TRY IT — Everything in the listing should be copied exactly, save for the pictures.

- - -

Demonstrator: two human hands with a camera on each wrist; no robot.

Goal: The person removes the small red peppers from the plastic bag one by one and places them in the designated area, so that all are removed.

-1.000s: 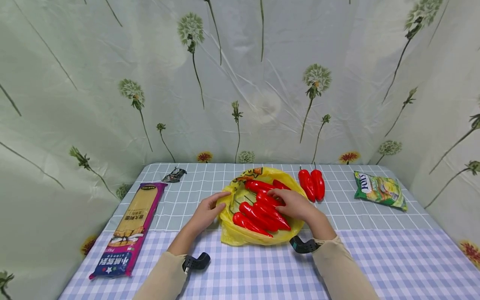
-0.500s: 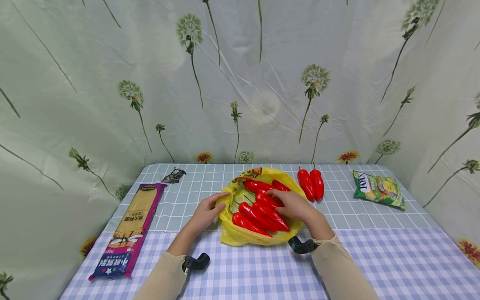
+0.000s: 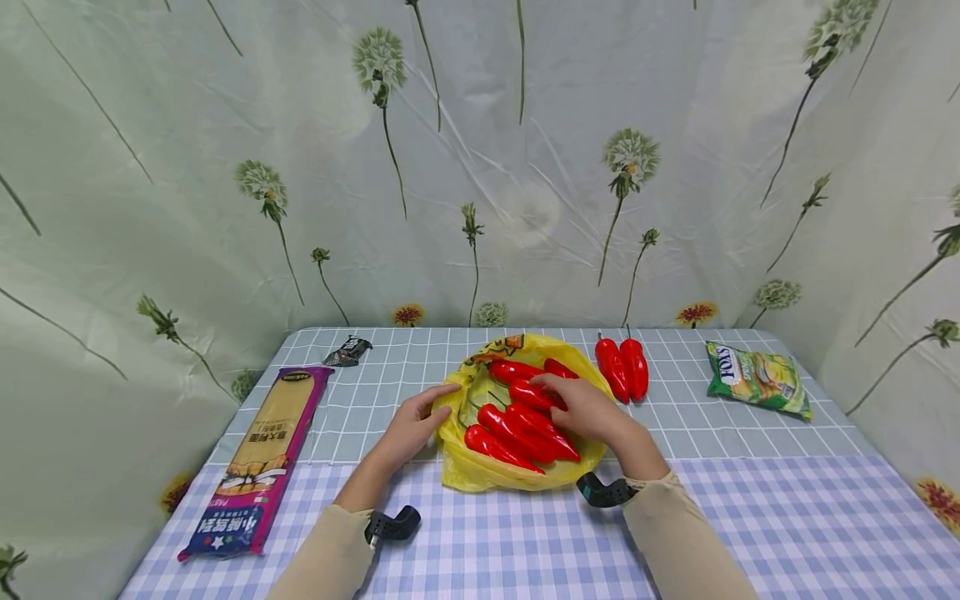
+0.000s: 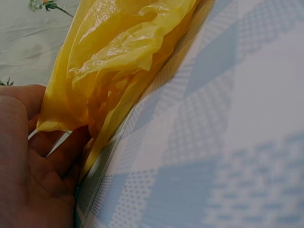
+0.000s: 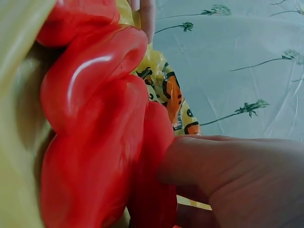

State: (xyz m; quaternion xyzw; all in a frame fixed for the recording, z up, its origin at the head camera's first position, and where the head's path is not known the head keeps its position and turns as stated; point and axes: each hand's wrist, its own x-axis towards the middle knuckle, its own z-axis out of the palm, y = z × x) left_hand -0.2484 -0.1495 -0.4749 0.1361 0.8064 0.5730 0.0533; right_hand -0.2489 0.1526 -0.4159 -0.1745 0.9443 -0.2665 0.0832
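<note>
A yellow plastic bag (image 3: 480, 477) lies with its mouth spread wide, several glossy red peppers (image 3: 517, 435) inside. On its left side my left hand (image 3: 411, 423) pinches the rim; in the left wrist view the thumb and fingers are on either side of the yellow plastic (image 4: 109, 57). My right hand (image 3: 587, 410) reaches in over the right rim and grips one red pepper (image 3: 528, 393) among the others. Up close in the right wrist view, the thumb presses on that pepper (image 5: 154, 152), and the other fingers are mostly hidden behind it.
Two more red peppers (image 3: 624, 371) lie just behind the bag's right side. A green Fox's candy bag (image 3: 759, 379) is at the far right. Along the left edge lies a long pasta pack (image 3: 255, 462), with a small black packet (image 3: 348, 351) beyond it.
The pepper under my right fingers has shifted slightly, showing more of its left end. My left hand and the yellow bag stay in place.
</note>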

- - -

EXERCISE SOLUTION —
Demonstrator: two human hands with a camera on each wrist; no robot.

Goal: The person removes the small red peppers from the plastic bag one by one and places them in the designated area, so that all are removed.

-1.000s: 
-0.500s: 
+0.000s: 
+0.000s: 
+0.000s: 

State: (xyz m; quaternion xyzw; all in a frame fixed for the recording, z up, its origin at the head camera's first position, and where the head's path is not known the head keeps its position and turns as stated; point and axes: each hand's wrist, its own x-axis towards the middle knuckle, its own z-axis out of the palm, y = z × x) left_hand -0.2484 -0.1495 -0.4749 0.1361 0.8064 0.5730 0.0533; right_hand -0.2489 0.1526 -0.4159 -0.1745 0.9443 -0.2665 0.0832
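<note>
A yellow plastic bag (image 3: 480, 477) lies with its mouth spread wide, several glossy red peppers (image 3: 517, 435) inside. On its left side my left hand (image 3: 411, 423) pinches the rim; in the left wrist view the thumb and fingers are on either side of the yellow plastic (image 4: 109, 57). My right hand (image 3: 587, 410) reaches in over the right rim and grips one red pepper (image 3: 528, 393) among the others. Up close in the right wrist view, the thumb presses on that pepper (image 5: 154, 152), and the other fingers are mostly hidden behind it.
Two more red peppers (image 3: 624, 371) lie just behind the bag's right side. A green Fox's candy bag (image 3: 759, 379) is at the far right. Along the left edge lies a long pasta pack (image 3: 255, 462), with a small black packet (image 3: 348, 351) beyond it.
The pepper under my right fingers has shifted slightly, showing more of its left end. My left hand and the yellow bag stay in place.
</note>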

The response to this exercise is done.